_EXERCISE REQUIREMENTS_
Nothing but a number is wanted here: the tally of lines in the material below that include "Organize".

---*---

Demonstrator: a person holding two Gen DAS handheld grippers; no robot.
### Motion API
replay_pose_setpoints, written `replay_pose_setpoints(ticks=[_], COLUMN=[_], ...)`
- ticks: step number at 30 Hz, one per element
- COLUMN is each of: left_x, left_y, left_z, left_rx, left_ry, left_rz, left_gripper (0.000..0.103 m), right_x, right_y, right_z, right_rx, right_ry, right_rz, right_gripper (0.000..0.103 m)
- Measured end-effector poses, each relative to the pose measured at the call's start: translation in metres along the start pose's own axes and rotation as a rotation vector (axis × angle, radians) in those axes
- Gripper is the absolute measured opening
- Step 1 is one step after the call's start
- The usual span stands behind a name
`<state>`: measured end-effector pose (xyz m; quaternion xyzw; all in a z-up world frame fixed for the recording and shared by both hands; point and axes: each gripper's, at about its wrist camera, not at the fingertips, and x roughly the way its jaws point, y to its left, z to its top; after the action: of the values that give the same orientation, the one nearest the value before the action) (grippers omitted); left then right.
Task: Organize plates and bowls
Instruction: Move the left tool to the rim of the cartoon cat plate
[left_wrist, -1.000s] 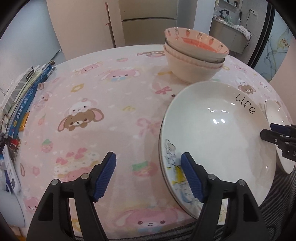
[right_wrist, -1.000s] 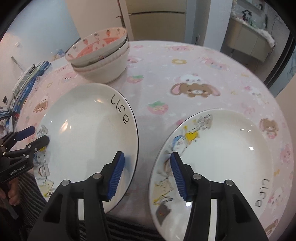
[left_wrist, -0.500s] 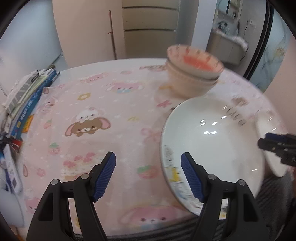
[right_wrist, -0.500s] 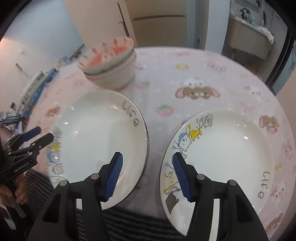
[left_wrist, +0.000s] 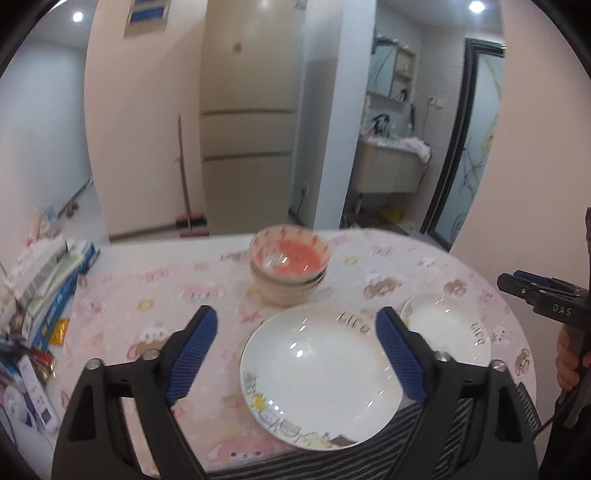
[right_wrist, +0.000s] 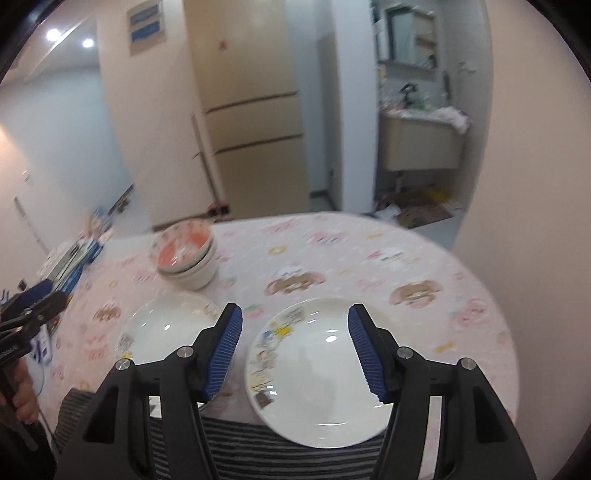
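Note:
Two white cartoon-printed plates lie side by side at the near edge of the pink round table (left_wrist: 155, 284). The left plate (left_wrist: 317, 369) shows in the right wrist view too (right_wrist: 162, 332). The right plate (right_wrist: 321, 365) also shows in the left wrist view (left_wrist: 447, 328). A stack of bowls (left_wrist: 288, 269) with an orange inside stands behind them, also seen from the right wrist (right_wrist: 184, 258). My left gripper (left_wrist: 299, 354) is open, raised above the left plate. My right gripper (right_wrist: 295, 350) is open, raised above the right plate. Both are empty.
Books and boxes (left_wrist: 48, 280) are piled at the table's left edge. A striped cloth (left_wrist: 332, 461) hangs at the near edge. A fridge (left_wrist: 251, 122) and a washbasin cabinet (left_wrist: 391, 166) stand beyond the table.
Both grippers have risen and pulled back from the plates, still open. The plates and bowls now look smaller and further off. Nothing on the table moved.

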<state>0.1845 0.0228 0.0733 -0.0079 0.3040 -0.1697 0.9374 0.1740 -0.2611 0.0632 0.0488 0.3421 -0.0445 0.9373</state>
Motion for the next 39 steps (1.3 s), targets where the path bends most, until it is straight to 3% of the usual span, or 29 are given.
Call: replay_pose_setpoints(ticks=[2, 5, 7, 11, 16, 19, 25, 31, 34, 36, 39], left_x=[-0.012, -0.023, -0.020, -0.011, 0.009, 0.029, 0.083, 0.118, 0.142, 0.158, 0.178], left_y=[-0.014, -0.033, -0.048, -0.069, -0.097, -0.113, -0.134, -0.150, -0.152, -0.151, -0.140], left_z=[0.008, 0.016, 0.022, 0.027, 0.030, 0.025, 0.003, -0.013, -0.011, -0.007, -0.001], left_rx=[0.040, 0.096, 0.132, 0.149, 0.157, 0.143, 0.099, 0.102, 0.123, 0.135, 0.094], left_ry=[-0.068, -0.141, -0.142, -0.149, -0.150, -0.113, 0.062, 0.161, 0.258, 0.339, 0.414], left_rz=[-0.013, -0.004, 0.020, -0.007, -0.092, -0.151, -0.160, -0.171, -0.254, -0.331, -0.334], left_gripper=[0.101, 0.102, 0.102, 0.102, 0.102, 0.102, 0.102, 0.102, 0.101, 0.086, 0.085], right_x=[-0.020, -0.047, -0.066, -0.085, -0.077, -0.062, -0.024, 0.009, 0.028, 0.044, 0.061], right_y=[-0.013, -0.028, -0.039, -0.056, -0.076, -0.089, -0.124, -0.153, -0.159, -0.164, -0.171], right_z=[0.000, -0.001, -0.003, -0.007, -0.012, -0.016, -0.030, -0.045, -0.059, -0.069, -0.089], right_rx=[0.015, 0.049, 0.088, 0.134, 0.166, 0.186, 0.238, 0.282, 0.316, 0.355, 0.480], right_ry=[-0.062, -0.159, -0.257, -0.340, -0.297, -0.257, -0.180, -0.077, 0.021, 0.103, 0.167], right_rz=[-0.059, -0.128, -0.175, -0.215, -0.194, -0.189, -0.106, -0.049, -0.015, 0.052, 0.133], right_gripper=[0.073, 0.079, 0.091, 0.092, 0.092, 0.092, 0.092, 0.092, 0.092, 0.092, 0.089])
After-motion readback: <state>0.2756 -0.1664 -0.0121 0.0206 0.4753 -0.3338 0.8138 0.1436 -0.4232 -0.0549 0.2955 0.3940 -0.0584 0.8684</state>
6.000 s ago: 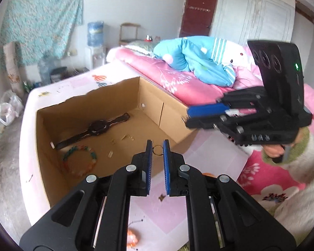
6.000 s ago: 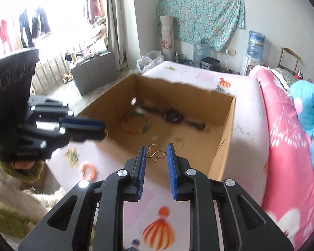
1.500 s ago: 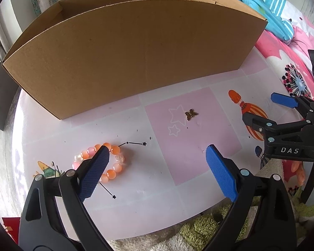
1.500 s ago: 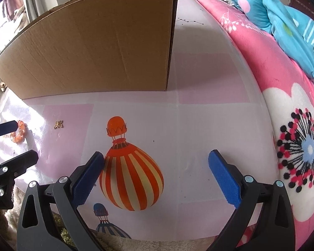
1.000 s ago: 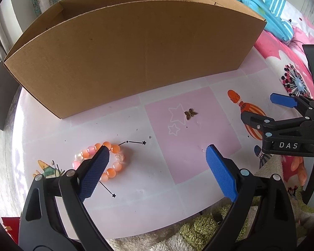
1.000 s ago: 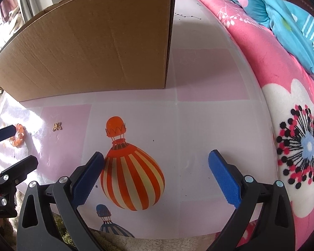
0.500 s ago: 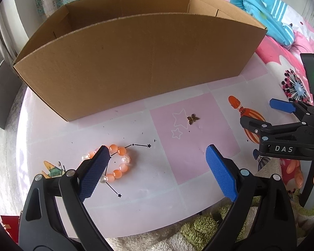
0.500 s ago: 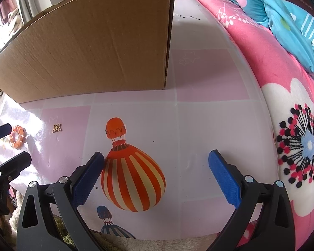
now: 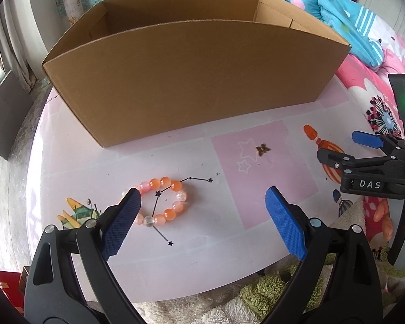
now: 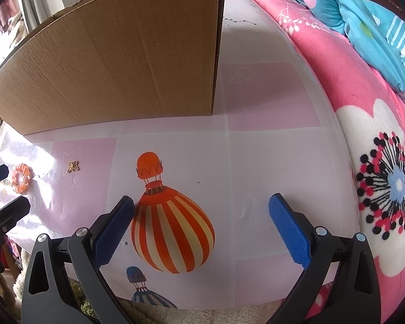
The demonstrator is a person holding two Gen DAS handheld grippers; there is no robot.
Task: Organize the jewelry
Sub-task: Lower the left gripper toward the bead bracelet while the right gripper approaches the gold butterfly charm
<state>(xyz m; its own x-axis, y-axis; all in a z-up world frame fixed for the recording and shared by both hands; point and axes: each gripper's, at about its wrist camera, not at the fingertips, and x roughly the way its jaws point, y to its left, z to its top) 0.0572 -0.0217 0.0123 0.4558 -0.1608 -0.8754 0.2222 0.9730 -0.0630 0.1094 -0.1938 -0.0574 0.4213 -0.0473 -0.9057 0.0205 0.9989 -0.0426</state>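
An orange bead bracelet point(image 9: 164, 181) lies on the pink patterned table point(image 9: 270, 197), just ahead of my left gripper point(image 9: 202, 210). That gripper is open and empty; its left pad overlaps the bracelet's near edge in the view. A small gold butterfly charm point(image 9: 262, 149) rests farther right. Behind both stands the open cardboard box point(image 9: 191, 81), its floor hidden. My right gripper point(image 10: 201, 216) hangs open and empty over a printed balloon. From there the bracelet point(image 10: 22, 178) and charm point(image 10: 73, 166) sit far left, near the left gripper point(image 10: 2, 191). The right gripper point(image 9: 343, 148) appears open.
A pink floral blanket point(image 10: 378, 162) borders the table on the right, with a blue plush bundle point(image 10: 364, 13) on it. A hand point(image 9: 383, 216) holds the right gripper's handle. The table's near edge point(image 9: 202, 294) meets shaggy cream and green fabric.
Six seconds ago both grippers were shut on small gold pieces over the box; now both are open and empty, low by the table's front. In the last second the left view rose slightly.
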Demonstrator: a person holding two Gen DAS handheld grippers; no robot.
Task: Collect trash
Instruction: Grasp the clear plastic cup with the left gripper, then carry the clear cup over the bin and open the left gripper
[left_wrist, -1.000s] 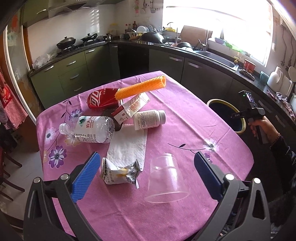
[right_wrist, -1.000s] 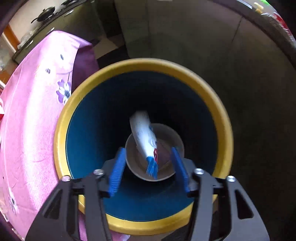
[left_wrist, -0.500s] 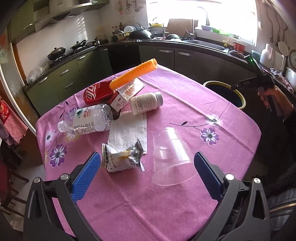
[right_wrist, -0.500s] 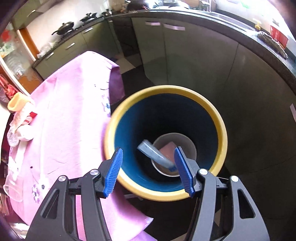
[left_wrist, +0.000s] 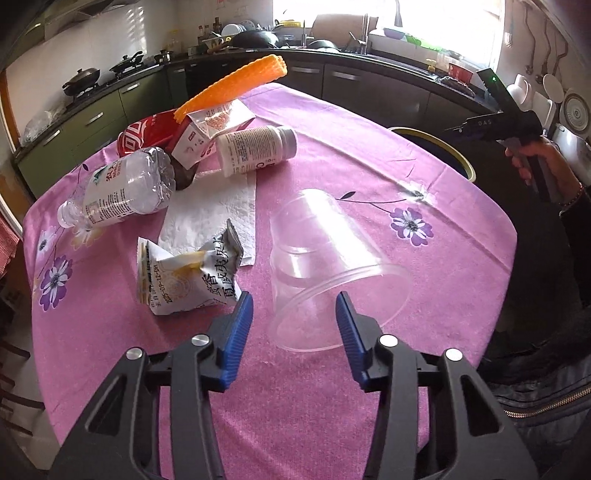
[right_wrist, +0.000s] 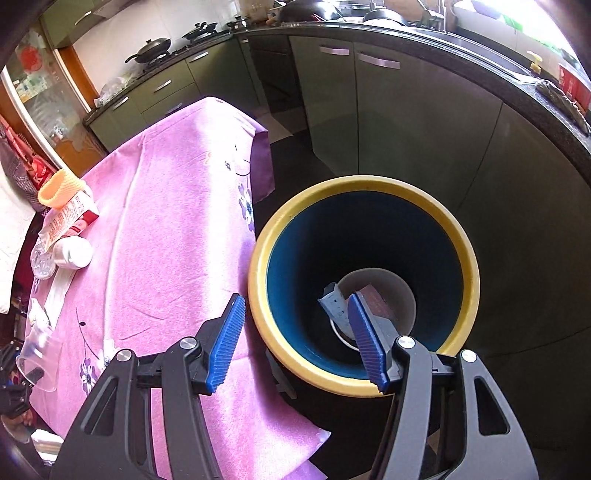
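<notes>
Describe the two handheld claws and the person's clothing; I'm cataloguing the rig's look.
Left claw: black skeletal frame with cut-outs, silver bolts, ribbed blue pads. Right claw looks identical; seen across the table, its black body bears white lettering and a green light. The person wears a dark jacket with a gold zip and a beaded bracelet.

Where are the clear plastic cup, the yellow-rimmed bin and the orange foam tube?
Clear plastic cup (left_wrist: 317, 236): left wrist view, its side wall.
Yellow-rimmed bin (right_wrist: 373, 184): right wrist view, far rim.
Orange foam tube (left_wrist: 236, 83): left wrist view, mid-length.

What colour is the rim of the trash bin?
Yellow, on the trash bin with a dark blue inside; right wrist view shows it best.
</notes>
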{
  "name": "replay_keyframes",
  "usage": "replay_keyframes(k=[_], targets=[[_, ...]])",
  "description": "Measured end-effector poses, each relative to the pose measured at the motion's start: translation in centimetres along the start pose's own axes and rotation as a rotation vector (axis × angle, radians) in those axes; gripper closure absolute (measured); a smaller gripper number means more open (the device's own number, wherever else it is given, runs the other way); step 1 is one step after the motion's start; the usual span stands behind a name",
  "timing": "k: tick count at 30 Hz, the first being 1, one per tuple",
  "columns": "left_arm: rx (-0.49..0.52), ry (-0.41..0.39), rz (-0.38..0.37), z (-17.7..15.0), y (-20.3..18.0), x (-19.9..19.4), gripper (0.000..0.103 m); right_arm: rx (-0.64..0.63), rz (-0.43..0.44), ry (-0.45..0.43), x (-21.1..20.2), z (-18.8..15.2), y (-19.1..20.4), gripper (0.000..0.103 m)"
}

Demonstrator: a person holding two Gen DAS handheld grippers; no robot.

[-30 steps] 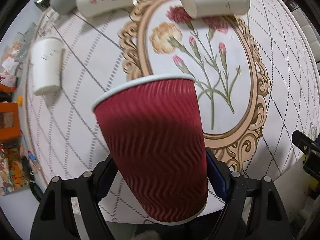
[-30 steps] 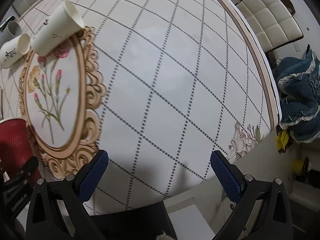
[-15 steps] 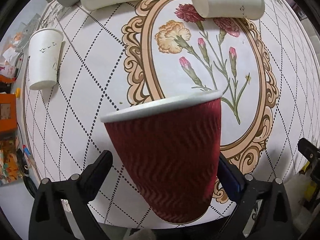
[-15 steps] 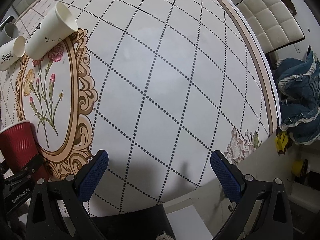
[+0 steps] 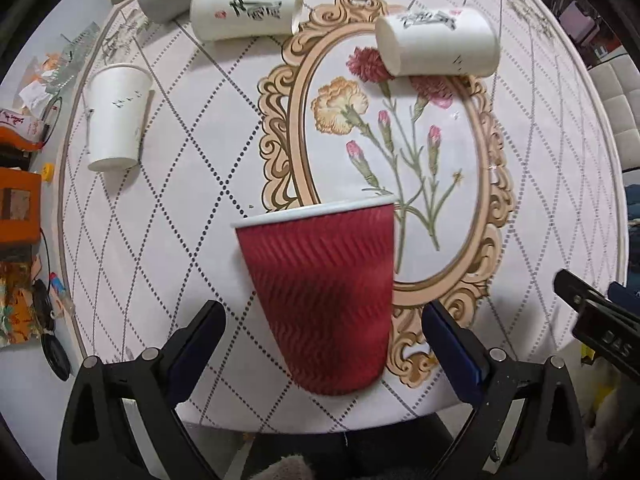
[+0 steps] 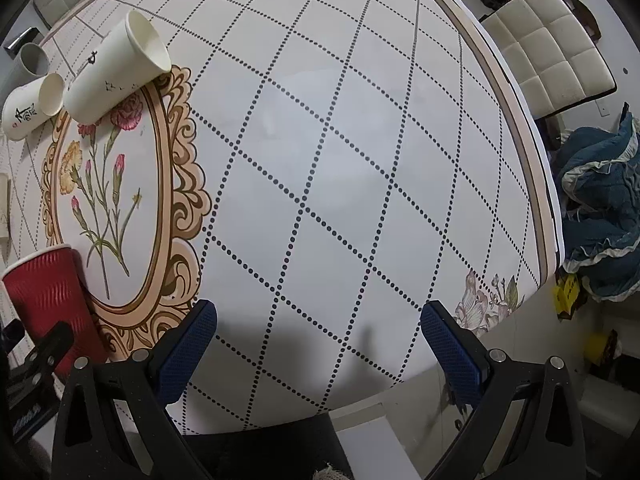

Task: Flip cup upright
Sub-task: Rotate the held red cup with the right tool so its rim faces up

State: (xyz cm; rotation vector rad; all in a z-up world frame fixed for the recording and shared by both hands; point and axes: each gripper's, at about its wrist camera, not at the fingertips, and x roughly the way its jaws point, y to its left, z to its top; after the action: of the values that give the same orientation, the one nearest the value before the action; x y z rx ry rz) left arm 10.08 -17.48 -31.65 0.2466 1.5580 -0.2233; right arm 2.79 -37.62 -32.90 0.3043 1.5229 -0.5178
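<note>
A round table (image 5: 168, 184) wears a glossy cloth of dotted diamonds and a scrolled floral oval. Near its front edge the ribbed red cup (image 5: 320, 296) stands upright, rim up, between the left gripper (image 5: 322, 334)'s wide-spread fingers, untouched. The right gripper (image 6: 318, 336) gapes empty. Smooth white cups (image 5: 438, 46) lie toppled beyond.

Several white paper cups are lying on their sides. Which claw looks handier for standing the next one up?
Probably the left claw: open, and it faces the tipped white paper cups. The right claw, open too, points at bare tablecloth.
</note>
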Motion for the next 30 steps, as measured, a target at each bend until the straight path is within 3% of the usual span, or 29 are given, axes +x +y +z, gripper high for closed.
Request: replay_keyframes(k=[11,16,19,24,30], targets=[[-0.068,-0.105,-0.003,-1.4,0.9,-6.9,0.003,-0.024,0.047,-0.038,-2.7,0.0,0.3,0.0],[-0.11,-0.153,0.053,-3.0,3.0,-7.9,0.003,-0.04,0.098,-0.057,-4.4,-0.4,1.7,0.0],[-0.152,-0.143,0.092,-3.5,5.7,-6.9,0.003,-0.05,0.152,-0.062,-5.1,-0.7,3.0,0.0],[-0.185,-0.137,0.137,-4.7,9.7,-4.5,0.001,-0.155,0.17,-0.058,-5.9,-1.8,7.7,0.0],[-0.216,-0.092,0.117,-5.9,13.1,-1.3,0.0,-0.271,0.182,-0.041,-6.4,-3.4,14.3,0.0]])
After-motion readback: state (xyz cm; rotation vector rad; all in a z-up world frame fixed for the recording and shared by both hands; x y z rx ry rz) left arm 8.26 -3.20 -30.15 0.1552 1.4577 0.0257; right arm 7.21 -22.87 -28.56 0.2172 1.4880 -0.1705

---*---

_REPLY TO THE TASK_
2